P. — Au-delà des liens qui unissent ces femmes, c’est comme si vous vouliez nous encourager à repenser la sororité. Le salut des femmes ne peut-il passer que par l’entraide et le soutien des autres ?
M. T. — Absolument. Résister à la violence sexiste requiert solidarité et vision commune. Mais nous avons besoin et nous voulons aussi que les hommes participent à cette conversation.
P. — Le seul homme « décent » de votre histoire est aussi celui qui a choisi une voie différente du reste de la communauté.

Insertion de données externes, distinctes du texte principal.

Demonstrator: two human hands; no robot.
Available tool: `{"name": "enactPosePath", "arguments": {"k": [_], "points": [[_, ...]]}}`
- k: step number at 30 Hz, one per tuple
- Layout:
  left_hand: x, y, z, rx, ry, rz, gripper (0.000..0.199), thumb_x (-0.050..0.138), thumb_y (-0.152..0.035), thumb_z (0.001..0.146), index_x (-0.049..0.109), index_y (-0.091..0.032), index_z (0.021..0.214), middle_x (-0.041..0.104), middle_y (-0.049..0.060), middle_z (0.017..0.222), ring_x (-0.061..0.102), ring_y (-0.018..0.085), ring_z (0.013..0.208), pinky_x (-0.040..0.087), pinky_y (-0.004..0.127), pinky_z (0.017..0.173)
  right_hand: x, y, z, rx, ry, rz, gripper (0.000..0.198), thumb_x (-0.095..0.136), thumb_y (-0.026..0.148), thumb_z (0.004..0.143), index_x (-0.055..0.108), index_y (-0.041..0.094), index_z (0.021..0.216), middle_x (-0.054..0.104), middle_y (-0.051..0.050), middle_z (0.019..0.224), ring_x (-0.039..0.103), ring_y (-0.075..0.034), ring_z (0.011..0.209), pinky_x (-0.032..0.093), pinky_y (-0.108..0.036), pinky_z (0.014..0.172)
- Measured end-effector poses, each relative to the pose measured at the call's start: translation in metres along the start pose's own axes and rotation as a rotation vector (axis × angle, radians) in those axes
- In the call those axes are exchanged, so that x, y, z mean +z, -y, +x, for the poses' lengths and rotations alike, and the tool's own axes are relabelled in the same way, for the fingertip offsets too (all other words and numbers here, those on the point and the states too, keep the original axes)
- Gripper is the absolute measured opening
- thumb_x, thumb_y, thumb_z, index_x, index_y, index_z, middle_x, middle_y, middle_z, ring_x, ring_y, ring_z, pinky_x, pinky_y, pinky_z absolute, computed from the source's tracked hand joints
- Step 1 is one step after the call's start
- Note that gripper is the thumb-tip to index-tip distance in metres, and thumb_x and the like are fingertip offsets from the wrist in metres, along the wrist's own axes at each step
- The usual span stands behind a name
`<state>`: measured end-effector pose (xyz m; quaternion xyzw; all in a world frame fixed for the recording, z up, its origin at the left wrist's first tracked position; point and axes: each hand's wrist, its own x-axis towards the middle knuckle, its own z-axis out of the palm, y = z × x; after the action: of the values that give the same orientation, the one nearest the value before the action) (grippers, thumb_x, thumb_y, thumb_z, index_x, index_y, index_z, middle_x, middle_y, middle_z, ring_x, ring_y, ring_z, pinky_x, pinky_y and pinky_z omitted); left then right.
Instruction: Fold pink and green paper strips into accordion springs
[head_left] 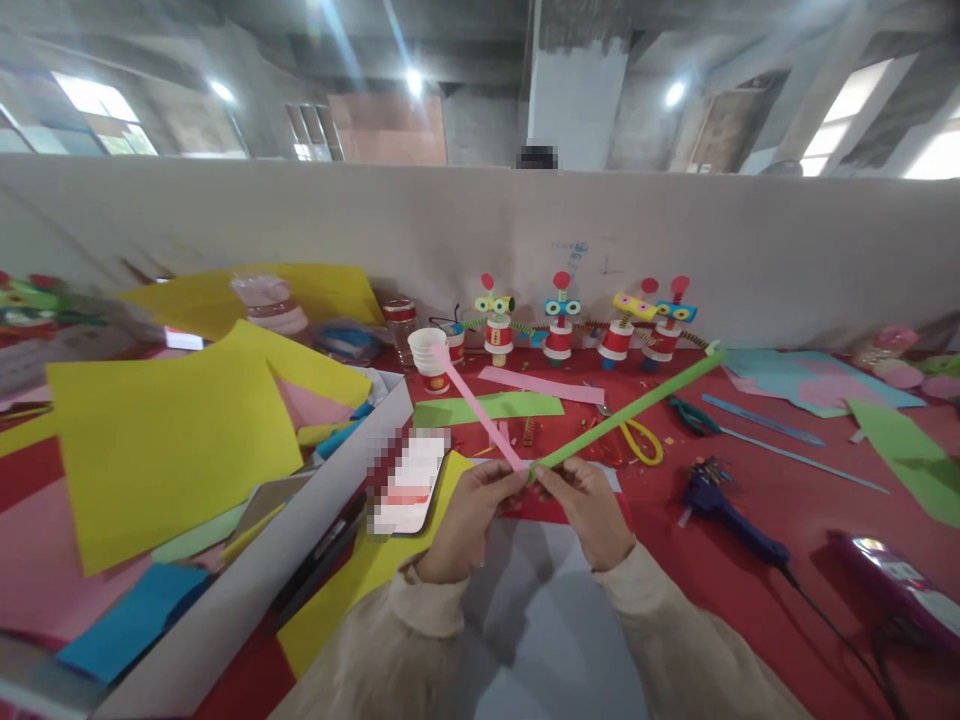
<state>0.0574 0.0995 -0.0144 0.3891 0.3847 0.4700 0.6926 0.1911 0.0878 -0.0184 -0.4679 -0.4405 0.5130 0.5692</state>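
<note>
In the head view my left hand [474, 510] pinches the near end of a pink paper strip [480, 412], which slants up and away to the left. My right hand [589, 505] is closed on the near end of a green paper strip [630, 412], which runs up to the right. Both strips meet between my fingertips in a V shape; whether they are joined there is hidden by my fingers. Beyond them lie a flat pink strip [544, 384] and a flat green strip [495, 407]. A small folded paper spring [529, 431] rests just past my hands.
Several paper-cup robots [559, 335] stand by the wall, near stacked paper cups [429, 350]. A phone [411, 490] and a white box [315, 510] with coloured paper lie left. Yellow-handled scissors [641, 440], a blue glue gun [731, 515] and a purple device [900, 580] lie right.
</note>
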Motion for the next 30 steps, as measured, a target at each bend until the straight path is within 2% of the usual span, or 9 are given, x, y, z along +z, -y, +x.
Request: {"name": "enactPosePath", "arguments": {"k": [2, 6, 9, 12, 16, 22, 26, 30], "points": [[-0.001, 0.000, 0.000, 0.005, 0.005, 0.066, 0.019, 0.074, -0.029, 0.061, 0.067, -0.012, 0.068, 0.061, 0.002, 0.061, 0.052, 0.011, 0.056, 0.039, 0.022, 0.054, 0.000, 0.001, 0.000, -0.020, 0.001, -0.040, 0.021, 0.070, 0.035, 0.066, 0.064, 0.016, 0.064, 0.062, 0.001, 0.056, 0.055, -0.012, 0.054, 0.045, -0.025, 0.055], [0.000, 0.004, 0.000, 0.081, -0.020, 0.082, 0.014, 0.072, -0.026, 0.062, 0.067, -0.013, 0.065, 0.063, 0.003, 0.062, 0.055, 0.014, 0.063, 0.041, 0.025, 0.062, 0.001, 0.001, -0.001, -0.041, 0.020, -0.045, 0.024, 0.063, 0.039, 0.073, 0.061, 0.016, 0.065, 0.060, 0.001, 0.057, 0.054, -0.012, 0.054, 0.045, -0.025, 0.055], [0.002, 0.008, 0.001, 0.159, -0.094, 0.007, 0.010, 0.072, -0.022, 0.060, 0.066, -0.014, 0.061, 0.061, 0.000, 0.059, 0.053, 0.013, 0.062, 0.041, 0.025, 0.064, 0.003, -0.001, -0.003, -0.118, 0.080, -0.071, 0.019, 0.065, 0.036, 0.072, 0.062, 0.017, 0.072, 0.061, 0.000, 0.063, 0.055, -0.013, 0.060, 0.046, -0.025, 0.059], [0.002, 0.010, 0.001, 0.151, -0.120, -0.088, 0.009, 0.073, -0.020, 0.058, 0.066, -0.014, 0.062, 0.059, -0.001, 0.057, 0.050, 0.011, 0.058, 0.039, 0.023, 0.059, 0.007, -0.003, -0.006, -0.168, 0.077, -0.134, 0.017, 0.068, 0.031, 0.068, 0.062, 0.017, 0.075, 0.061, -0.001, 0.065, 0.055, -0.014, 0.061, 0.045, -0.025, 0.058], [0.002, 0.011, 0.001, 0.079, -0.075, -0.182, 0.013, 0.072, -0.021, 0.060, 0.063, -0.012, 0.059, 0.056, -0.001, 0.054, 0.046, 0.008, 0.052, 0.035, 0.021, 0.053, 0.010, -0.003, -0.008, -0.130, 0.052, -0.102, 0.015, 0.067, 0.030, 0.069, 0.064, 0.016, 0.073, 0.064, -0.001, 0.063, 0.057, -0.013, 0.057, 0.047, -0.025, 0.055], [0.008, 0.012, -0.003, 0.026, 0.041, -0.327, 0.010, 0.072, -0.016, 0.060, 0.062, -0.012, 0.060, 0.057, 0.000, 0.055, 0.050, 0.010, 0.054, 0.039, 0.023, 0.056, 0.008, 0.001, -0.008, -0.118, 0.053, -0.050, 0.010, 0.068, 0.027, 0.066, 0.066, 0.018, 0.065, 0.065, 0.000, 0.057, 0.057, -0.014, 0.053, 0.048, -0.025, 0.053], [0.008, 0.011, -0.004, 0.083, 0.036, -0.277, 0.010, 0.071, -0.015, 0.060, 0.062, -0.012, 0.061, 0.058, 0.000, 0.056, 0.050, 0.010, 0.055, 0.039, 0.022, 0.056, 0.006, 0.003, -0.008, -0.123, 0.055, -0.020, 0.005, 0.067, 0.023, 0.066, 0.067, 0.019, 0.063, 0.064, 0.001, 0.056, 0.057, -0.013, 0.052, 0.047, -0.025, 0.053], [0.005, 0.008, -0.002, 0.178, -0.001, -0.102, 0.010, 0.069, -0.020, 0.064, 0.061, -0.014, 0.062, 0.058, 0.000, 0.058, 0.052, 0.011, 0.058, 0.040, 0.023, 0.058, 0.002, -0.001, -0.004, -0.135, 0.059, -0.051, 0.007, 0.066, 0.024, 0.067, 0.068, 0.018, 0.063, 0.065, 0.000, 0.058, 0.056, -0.013, 0.055, 0.046, -0.024, 0.056]]}}
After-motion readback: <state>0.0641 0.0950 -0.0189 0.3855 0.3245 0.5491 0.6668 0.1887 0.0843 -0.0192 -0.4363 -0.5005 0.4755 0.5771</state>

M. T. — J’ai le sentiment qu’August Epp serait un homme décent en toutes circonstances, quel que soit son lieu de vie et son expérience. C’est un outsider par nature. L’isolement de ces colonies est indéniablement un facteur favorisant les actes de violence. Le viol est un crime qui va de pair avec le sentiment de légitimité de ceux qui le perpétuent. Dans une société hiérarchique et autoritaire qui confine et fait porter le poids de la honte aux femmes en ne leur offrant aucun droit ni aucun recours, il y aura toujours des hommes pour abuser de leurs privilèges, d’autant plus s’ils savent que le monde extérieur est indifférent ou peu prompt à intervenir.